|Nutritional Guidelines (per serving)|
|Servings: 6 to 8|
|Amount per serving|
|% Daily Value*|
|Total Fat 16g||20%|
|Saturated Fat 7g||36%|
|Total Carbohydrate 26g||9%|
|Dietary Fiber 2g||8%|
|*The % Daily Value (DV) tells you how much a nutrient in a food serving contributes to a daily diet. 2,000 calories a day is used for general nutrition advice.|
Nothing seems quite so summery as peach cobbler. The sweet juiciness of a perfectly ripe peach tastes like a mouthful of sunshine. With this recipe, you can use thawed frozen peaches in place of fresh ones, allowing you to enjoy this seasonal treat all year long.
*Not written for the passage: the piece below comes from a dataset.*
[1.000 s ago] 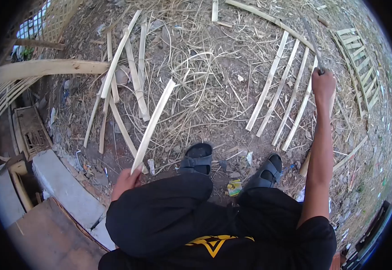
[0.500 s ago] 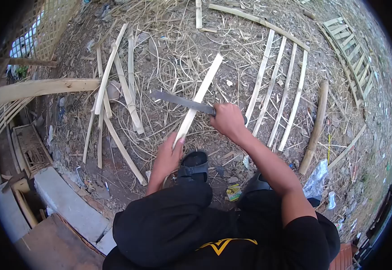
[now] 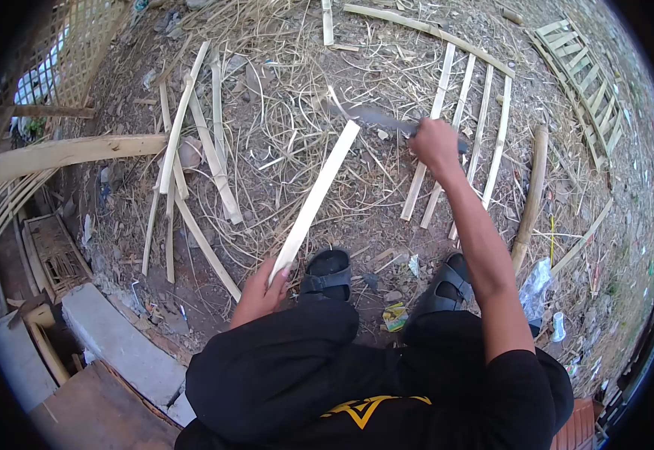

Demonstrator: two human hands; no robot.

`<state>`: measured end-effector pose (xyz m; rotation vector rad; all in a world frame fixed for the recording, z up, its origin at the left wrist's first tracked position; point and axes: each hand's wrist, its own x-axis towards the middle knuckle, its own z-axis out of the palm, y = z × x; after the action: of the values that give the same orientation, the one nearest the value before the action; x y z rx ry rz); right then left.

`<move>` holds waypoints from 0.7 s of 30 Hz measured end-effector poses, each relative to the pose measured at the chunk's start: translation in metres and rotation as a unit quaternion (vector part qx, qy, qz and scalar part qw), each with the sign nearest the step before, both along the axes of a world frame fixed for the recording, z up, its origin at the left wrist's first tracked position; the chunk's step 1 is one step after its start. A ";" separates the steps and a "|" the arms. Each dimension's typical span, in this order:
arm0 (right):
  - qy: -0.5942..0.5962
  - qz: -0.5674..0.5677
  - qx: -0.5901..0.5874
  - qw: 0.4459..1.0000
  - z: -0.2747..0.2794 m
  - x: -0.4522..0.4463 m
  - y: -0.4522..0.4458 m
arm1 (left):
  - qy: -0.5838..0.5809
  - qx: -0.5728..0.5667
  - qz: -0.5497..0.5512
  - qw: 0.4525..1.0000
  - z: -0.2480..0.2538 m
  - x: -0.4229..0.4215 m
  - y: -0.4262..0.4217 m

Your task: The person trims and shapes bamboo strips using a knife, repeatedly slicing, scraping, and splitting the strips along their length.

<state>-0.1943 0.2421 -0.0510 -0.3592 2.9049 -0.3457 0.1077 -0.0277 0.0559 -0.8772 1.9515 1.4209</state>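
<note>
My left hand [image 3: 258, 295] is closed round the lower end of a pale bamboo slat [image 3: 313, 201], which slopes up and away to the right. In my right hand [image 3: 436, 146] is the dark handle of a machete [image 3: 379, 118]. Its long blade points left, just past the slat's far end, and is slightly blurred. A thin curled shaving [image 3: 336, 100] shows by the blade near that end. Whether the blade touches the slat I cannot tell.
Several slats [image 3: 210, 150] lie in a pile at left, and others [image 3: 484, 127] lie side by side at right beneath a crosspiece [image 3: 432, 30]. A round pole [image 3: 533, 195], a slatted frame [image 3: 586, 82] and concrete blocks [image 3: 120, 349] are around. Shavings cover the ground.
The machete has slid up along the slat from its middle to past its far end, as my right hand moved forward and right. My left hand and the slat have shifted slightly down and left.
</note>
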 end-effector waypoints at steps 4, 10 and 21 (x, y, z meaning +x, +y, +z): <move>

Feel free to vary the amount of sugar to suit your own preference.
Yellow peaches make the most flavorful peach cobbler, and Freestone and Semifreestone peaches are best for baking. Some of the sweetest peach varieties include Elberta, Redhaven, and Red Globe. Sweet white peaches, while a bit milder, may be used as well. When shopping for peaches, make sure they are free from bruises and damage. If they are very fragrant, the peaches are probably over-ripe.
- For the Filling:
- 5 to 6 large peaches (about 4 cups when sliced), peeled, if desired
- 3 tablespoons sugar
- 1/2 teaspoon cinnamon
- 1 tablespoon lemon juice
- For the Top Crust:
- 2 cups all-purpose flour
- 2 1/2 teaspoons baking powder
- 1/2 teaspoon salt
- 1 1/2 tablespoons sugar
- 1/4 cup shortening (cold)
- 1/4 cup butter (cold)
- 3/4 cup milk
- Optional: 1 egg white whisked with 1 tablespoon of water
- Optional: cinnamon sugar
Note: while there are multiple steps to this recipe, this dish is broken down into workable categories to help you better plan for preparation and cooking
Prepare the Filling
Gather the ingredients.
Heat the oven to 450 F. Butter an 11 by 7-inch baking pan or 9-inch-square baking dish.
Slice the peaches and discard the pits. Toss the peach slices with 3 tablespoons of sugar, the cinnamon, and the lemon juice; set them aside.
Make the Crust and Assemble the Cobbler
Gather the ingredients.
In a medium bowl, combine the flour, baking powder, salt, and 1 1/2 tablespoons of sugar. Cut in the shortening and butter until well combined. The mixture should resemble a coarse meal.
Add the milk and mix just until the dough holds together.
Put the peaches in the prepared baking dish. Roll the dough out just a little bigger than the baking dish. Fold it in half or quarters to make it easier to transfer to the baking dish; place it on top of the peaches on one end of the baking dish and unfold it to cover the other end. Crimp the edges around the baking dish, then prick the dough several times with a fork.
Brush the top with the egg wash then sprinkle it lightly with cinnamon sugar.
Put the cobbler in the oven on the center rack. Put a baking sheet on the bottom rack underneath it to catch any drips.
Bake the cobbler for 10 minutes at 450 F. Reduce heat to 350 F and bake the cobbler for about 25 to 30 minutes longer, until it turns nicely browned and bubbly.
Serve with a scoop of ice cream if you'd like.
What's the Difference Between a Cobbler and a Crisp?
Cobblers and crisps have the fruit filling in common, but the toppings are different. A crisp is baked with a crunchy crumb topping, while a cobbler is topped with a biscuit dough, or in some cases, a cake-like topping.
For an attractive finish to your cobbler, brush the crust with the optional egg wash and then sprinkle it with a little cinnamon sugar before you put it into the oven to bake. Serve the cobbler warm with the contrasting coolness of vanilla ice cream or whipped topping.
How Do You Peel Peaches Quickly?
Peach skins soften when baked, so it's fine to leave them unpeeled for pies and cobblers. If you prefer peeled peaches, here's how to peel them quickly and easily: Bring a large pot of water to a boil. Drop the peaches in and let them boil for about 15 seconds, or until the skin begins to split. Remove the peaches to ice water. Peel with a small, sharp knife.
How to Store
- Refrigerate leftover peach cobbler well wrapped or in an airtight container for up to 3 to 4 days.
- Mix other stone fruits such as cherries, apricots, or plums with the peaches, adjusting the ratio to stay at a total of 4 cups of fruit.
- Add blueberries, which pair particularly well with peaches.
- Instead of peaches, make the cobbler with nectarines.
- Get creative and top each serving with a swirl of raspberry sauce for a peach melba cobbler or add a drizzle of Sriracha or your other favorite hot sauce for a surprising bite of spice.